WikiLeaks – das unbekannte Wesen

 

 Tam Hanna

 

Machtmissbrauch kann bekanntlich nur auf dem Boden der Geheimhaltung gedeihen. Eine anonyme, unabhängige Gruppe um den australischen Programmierer und Journalisten Julian Assange hat mit ihrer Webseite WikiLeaks durch Aufdeckungsarbeit Machtmissbräuchen aller Art den Kampf angesagt.

 

Was ist WikiLeaks?

 

WikiLeaks kontrolliert seit 2006 Regierungsstellen und multinationale Konzerne.

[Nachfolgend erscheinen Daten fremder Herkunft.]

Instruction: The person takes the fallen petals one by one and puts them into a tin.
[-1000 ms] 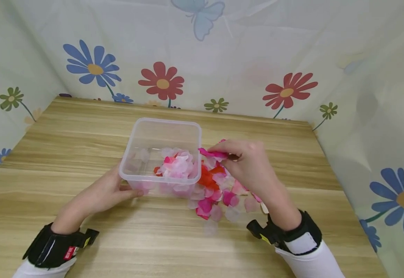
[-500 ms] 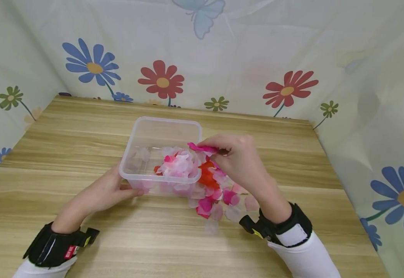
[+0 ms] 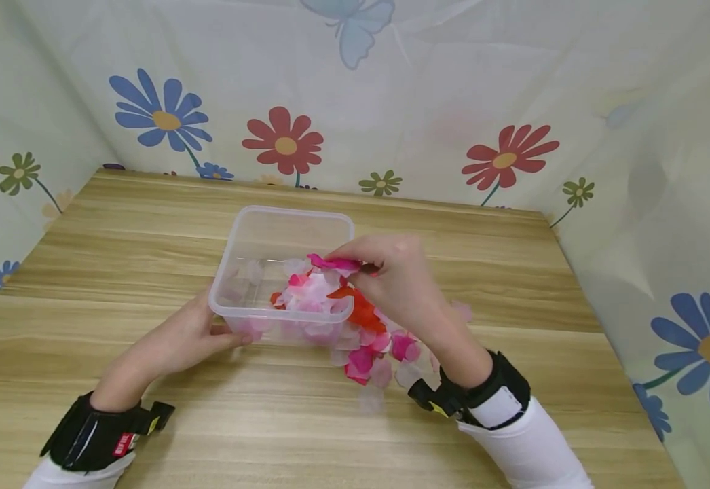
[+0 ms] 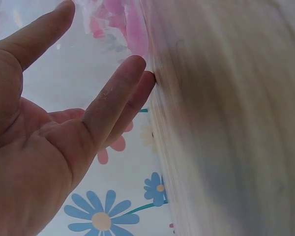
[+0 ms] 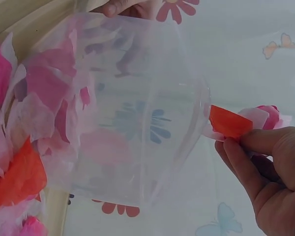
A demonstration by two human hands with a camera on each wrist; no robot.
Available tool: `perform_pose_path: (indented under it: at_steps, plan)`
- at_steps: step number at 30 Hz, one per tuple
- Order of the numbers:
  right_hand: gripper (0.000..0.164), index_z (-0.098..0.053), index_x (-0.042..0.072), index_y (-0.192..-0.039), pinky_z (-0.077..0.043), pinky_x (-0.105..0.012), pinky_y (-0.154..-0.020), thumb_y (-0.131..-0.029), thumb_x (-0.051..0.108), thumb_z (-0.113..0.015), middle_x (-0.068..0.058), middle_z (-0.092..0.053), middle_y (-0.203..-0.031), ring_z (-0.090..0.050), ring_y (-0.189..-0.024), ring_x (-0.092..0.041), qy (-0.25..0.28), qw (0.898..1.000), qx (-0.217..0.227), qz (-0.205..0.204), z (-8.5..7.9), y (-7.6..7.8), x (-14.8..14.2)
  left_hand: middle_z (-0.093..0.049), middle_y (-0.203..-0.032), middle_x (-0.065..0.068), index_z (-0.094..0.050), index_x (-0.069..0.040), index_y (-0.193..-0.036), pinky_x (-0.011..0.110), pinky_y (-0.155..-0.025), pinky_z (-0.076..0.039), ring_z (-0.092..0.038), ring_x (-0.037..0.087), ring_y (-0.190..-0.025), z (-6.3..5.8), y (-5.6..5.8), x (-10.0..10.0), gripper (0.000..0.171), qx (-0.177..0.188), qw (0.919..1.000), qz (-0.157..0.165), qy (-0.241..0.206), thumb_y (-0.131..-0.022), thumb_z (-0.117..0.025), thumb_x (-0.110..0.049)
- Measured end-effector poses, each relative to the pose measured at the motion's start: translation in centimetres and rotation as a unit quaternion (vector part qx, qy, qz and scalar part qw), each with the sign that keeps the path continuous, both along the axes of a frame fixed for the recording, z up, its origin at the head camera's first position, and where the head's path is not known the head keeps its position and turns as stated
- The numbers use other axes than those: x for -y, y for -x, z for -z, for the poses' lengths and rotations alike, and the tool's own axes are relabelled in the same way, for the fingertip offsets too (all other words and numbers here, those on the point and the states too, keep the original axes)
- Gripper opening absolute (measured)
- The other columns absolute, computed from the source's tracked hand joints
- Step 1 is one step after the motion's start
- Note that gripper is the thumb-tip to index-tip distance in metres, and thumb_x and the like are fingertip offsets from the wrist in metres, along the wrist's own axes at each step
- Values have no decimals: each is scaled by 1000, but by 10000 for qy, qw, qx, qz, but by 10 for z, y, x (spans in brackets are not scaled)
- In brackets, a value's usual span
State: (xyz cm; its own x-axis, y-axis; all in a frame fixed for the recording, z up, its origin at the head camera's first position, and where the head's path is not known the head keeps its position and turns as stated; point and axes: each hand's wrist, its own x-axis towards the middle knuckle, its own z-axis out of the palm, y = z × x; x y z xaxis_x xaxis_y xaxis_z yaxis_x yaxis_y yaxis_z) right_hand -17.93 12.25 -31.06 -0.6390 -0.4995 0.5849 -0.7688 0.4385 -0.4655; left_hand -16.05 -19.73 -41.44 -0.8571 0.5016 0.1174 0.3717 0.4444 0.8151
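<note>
A clear plastic box [image 3: 290, 212] stands on the table, with pale pink, white and red artificial petals [image 3: 312, 292] heaped inside. My left hand [image 3: 187, 333] rests against the box's left front corner, its fingers fairly straight in the left wrist view. Between thumb and fingertips, my right hand [image 3: 400, 282] pinches several petals [image 3: 338, 265] over the box's right rim. The right wrist view shows an orange petal [image 5: 229, 123] and pink ones in that pinch. Loose petals [image 3: 404, 346] lie spread on the table beside the box, partly hidden beneath my right hand and forearm.
The wood-grain table [image 3: 117, 244] extends on all sides of the box. A pale cloth [image 3: 428, 81] printed with flowers and a butterfly hangs along the back and both sides. Each wrist carries a black strap [image 3: 101, 435] with a small camera.
My right hand has moved left with the pinched petals, from beside the box to above its right rim. My left hand and the box have stayed in place.
</note>
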Motion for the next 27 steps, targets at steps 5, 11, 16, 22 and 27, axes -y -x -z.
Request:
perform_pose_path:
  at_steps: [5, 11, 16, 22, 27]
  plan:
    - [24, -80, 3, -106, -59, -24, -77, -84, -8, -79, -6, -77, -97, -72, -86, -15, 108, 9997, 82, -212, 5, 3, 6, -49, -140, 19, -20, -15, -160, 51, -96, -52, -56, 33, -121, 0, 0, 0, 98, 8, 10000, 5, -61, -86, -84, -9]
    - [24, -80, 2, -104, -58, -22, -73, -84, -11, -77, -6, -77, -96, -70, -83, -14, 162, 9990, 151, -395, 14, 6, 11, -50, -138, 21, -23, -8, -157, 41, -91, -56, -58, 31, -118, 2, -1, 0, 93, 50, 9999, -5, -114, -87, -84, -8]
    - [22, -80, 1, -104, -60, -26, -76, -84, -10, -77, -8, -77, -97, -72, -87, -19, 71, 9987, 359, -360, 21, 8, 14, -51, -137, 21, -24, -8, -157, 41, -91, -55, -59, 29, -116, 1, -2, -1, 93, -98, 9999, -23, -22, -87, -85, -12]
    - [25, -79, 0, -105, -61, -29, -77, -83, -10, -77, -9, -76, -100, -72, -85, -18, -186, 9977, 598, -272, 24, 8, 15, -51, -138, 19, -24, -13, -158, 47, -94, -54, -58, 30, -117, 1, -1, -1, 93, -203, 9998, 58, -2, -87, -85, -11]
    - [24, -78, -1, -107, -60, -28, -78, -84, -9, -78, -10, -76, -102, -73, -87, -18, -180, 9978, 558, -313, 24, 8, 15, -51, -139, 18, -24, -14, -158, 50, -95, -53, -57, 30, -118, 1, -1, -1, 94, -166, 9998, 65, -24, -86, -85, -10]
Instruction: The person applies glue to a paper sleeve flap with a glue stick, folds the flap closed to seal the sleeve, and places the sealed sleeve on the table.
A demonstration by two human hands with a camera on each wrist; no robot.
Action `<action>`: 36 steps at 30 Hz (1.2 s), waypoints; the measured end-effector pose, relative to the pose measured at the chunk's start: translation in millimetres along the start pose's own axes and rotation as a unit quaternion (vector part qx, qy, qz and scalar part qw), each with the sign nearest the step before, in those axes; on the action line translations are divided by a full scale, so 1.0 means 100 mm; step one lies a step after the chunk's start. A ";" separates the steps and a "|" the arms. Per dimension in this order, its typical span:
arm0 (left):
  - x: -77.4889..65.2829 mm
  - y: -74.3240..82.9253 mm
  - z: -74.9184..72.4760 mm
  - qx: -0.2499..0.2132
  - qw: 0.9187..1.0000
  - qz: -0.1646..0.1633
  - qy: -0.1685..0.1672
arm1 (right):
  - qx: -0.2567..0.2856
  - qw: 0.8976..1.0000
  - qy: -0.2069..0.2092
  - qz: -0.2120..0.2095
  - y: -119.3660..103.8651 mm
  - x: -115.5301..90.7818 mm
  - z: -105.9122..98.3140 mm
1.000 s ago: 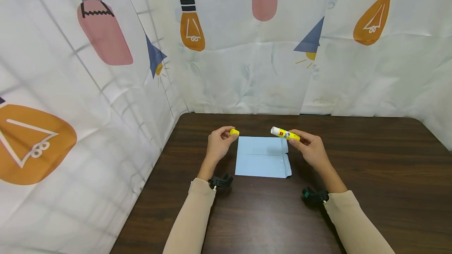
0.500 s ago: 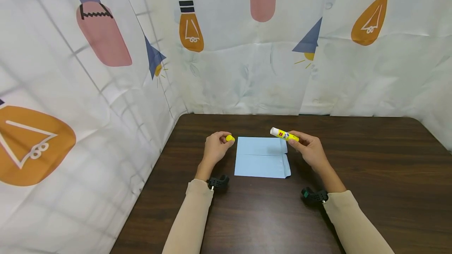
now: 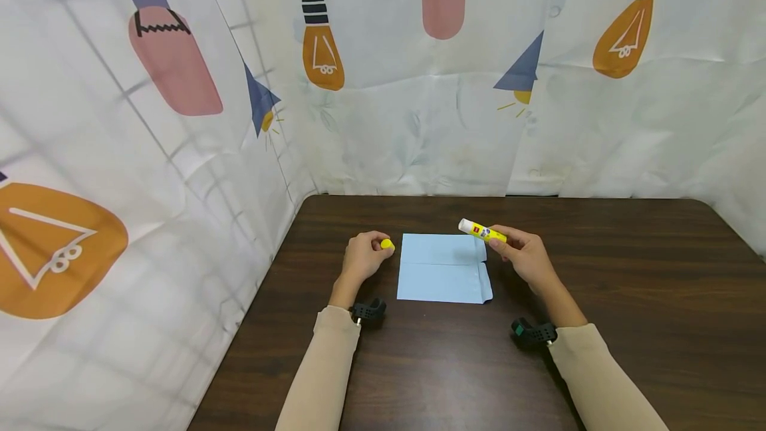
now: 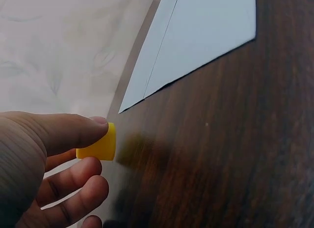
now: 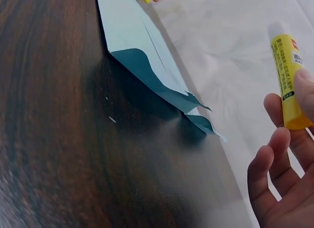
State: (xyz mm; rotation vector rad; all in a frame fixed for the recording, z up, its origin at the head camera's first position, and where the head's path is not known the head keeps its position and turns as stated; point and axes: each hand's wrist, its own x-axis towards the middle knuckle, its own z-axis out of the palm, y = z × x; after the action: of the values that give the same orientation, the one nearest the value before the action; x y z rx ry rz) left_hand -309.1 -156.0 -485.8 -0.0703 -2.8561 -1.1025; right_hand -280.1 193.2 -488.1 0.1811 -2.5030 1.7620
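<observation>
Between thumb and fingers, my left hand [image 3: 362, 258] pinches a small yellow cap [image 4: 100, 145], left of the paper and just above the table. My right hand [image 3: 526, 255] grips an uncapped yellow glue stick [image 3: 483, 229] by its lower end, its white tip pointing up and to the left over the paper's far right corner. Light blue folded paper [image 3: 443, 278] lies flat between the hands, with a crease line across it. In the right wrist view, two flaps [image 5: 142, 73] along its right edge curl up off the table.
A dark wood-grain table [image 3: 455, 364] carries everything. White printed curtains [image 3: 383, 132] hang behind it and along its left side. Black wrist cameras [image 3: 368, 311] are strapped to both forearms.
My left hand with the cap has moved a little left, down and towards me, away from the paper's corner. The right hand, glue stick and paper have stayed nearly still.
</observation>
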 end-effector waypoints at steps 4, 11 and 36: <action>-0.01 0.00 0.00 0.015 1.000 -0.008 -0.003 | -0.002 1.000 -0.004 0.003 0.01 0.00 -0.01; -0.02 0.01 0.00 0.033 0.999 -0.026 -0.007 | -0.005 1.000 -0.019 0.008 0.02 0.00 -0.02; -0.02 -0.07 -0.02 0.023 1.000 -0.010 -0.014 | -0.003 1.000 -0.030 0.005 -0.01 -0.02 -0.07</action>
State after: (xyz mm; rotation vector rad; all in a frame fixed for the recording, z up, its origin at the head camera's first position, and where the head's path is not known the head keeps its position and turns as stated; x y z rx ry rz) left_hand -307.4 -162.6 -489.0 -0.0555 -2.9123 -1.0473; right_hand -278.3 199.2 -485.2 0.2250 -2.5548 1.7790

Weltweite Berühmtheit erlangte die Page durch die Veröffentlichung von Akten des US-Außenministeriums über das Kriegsgefangenenlager Guantanamo.

 

Im Prinzip entspricht WikiLeaks – nomen est omen – der allseits bekannten WikiPedia. Allerdings findet man auf WikiLeaks keine allgemeinen Informationen, sondern der Öffentlichkeit sonst nicht zugängliche, brisante Dokumente über korrupte Unternehmen und Regierungsstellen.

 

Diese informativen Files kann jeder auf WikiLeaks hoch laden. Anonyme „Bewerter“ entscheiden dann über den Wert der Infos. Wird der Upload für wichtig befunden, wird er unter wikileaks.org der Allgemeinheit zugänglich gemacht.

 

Rechtliches …

 

Rein rechtlich wäre die Veröffentlichung derartiger Daten in den meisten Staaten natürlich strafbar. Hochverrat wird in einigen Staaten sogar mit der Todesstrafe geahndet.

 

Wie so oft findet sich aber auch hier eine Rechtslücke. WikiLeaks lebt - wie einige andere kontroversielle Webseiten - von der schwedischen Verfassung. Sie sichert Medien, die als Newsdienst eingestuft werden, weitestgehend Immunität zu.

 

Ein schwedisches Unternehmen namens PeRiQuito AB hat sich auf die Nutzung dieser Rechtslücke spezialisiert. Außer WikiLeaks hostet es auch tschetschenische Radikalwebseiten und die Newsletter der amerikanische Pädophilenvereinigung NAMBLA.

 

… und nicht ganz Legales

 

Betroffene Regierungen haben derzeit nur zwei Möglichkeiten, sich gegen WikiLeaks zu wehren: offene Zensur und das Sekkieren von „enttarnten“ WikiLeaks-Mitarbeitern. In Thailand und China kann man überhaupt nicht auf WikiLeaks zugreifen. In Australien ist ein ähnliches Gesetz geplant.

 

Was das „Sekkieren“ betrifft, so obliegt es beispielsweise dem persönlichen Erwägen einer Flughafensicherheitskraft, ob man eine bestimmte Person genauer untersucht oder nicht …

 

Auch können ja auf gut Glück immer wieder Hausdurchsuchungen durchgeführt werden. Findet man nichts Verdächtiges, hat man eben Pech gehabt. Die Kosten übernimmt sowieso der Steuerzahler.

 

Beispielerfolge

Seit seiner Gründung ist WikiLeaks bereits mehreren Organisationen, Unternehmen und Regierungsstellen auf die Zehen gestiegen. Einige beeindruckende „Aufdeckungen“:

 

·         Bilderberg-Protokolle

·         Guantanamo-Dienstvorschriften

·         Informationen über diverse bankrotte Bankinstitute

·         Loveparade-Sicherheitspläne

·         Mitgliederliste der „British National Party“

·         Geheime Scientology-„Bibeln“

 

Fazit:

 

WikiLeaks ist hier, um zu bleiben. Das „Problem“ wird sich nicht von selbst lösen. Aus der Sicht der Zivilordnung ist die Seite als „Korrektiv und Pranger“ sogar produktiv.

 

Wer die Informationen seiner Vereinigung geheim halten will, greift am besten auf in der Mobilcomputerbranche seit langem verbreitete Methoden zurück: Versteckte Informationen in sogenannten Canary Traps etwa entlarven „Ratten“, während die Zuverlässigkeit von Mitarbeitern durch absichtliches Bereitstellen von brisanten Falschinformationen getestet wird.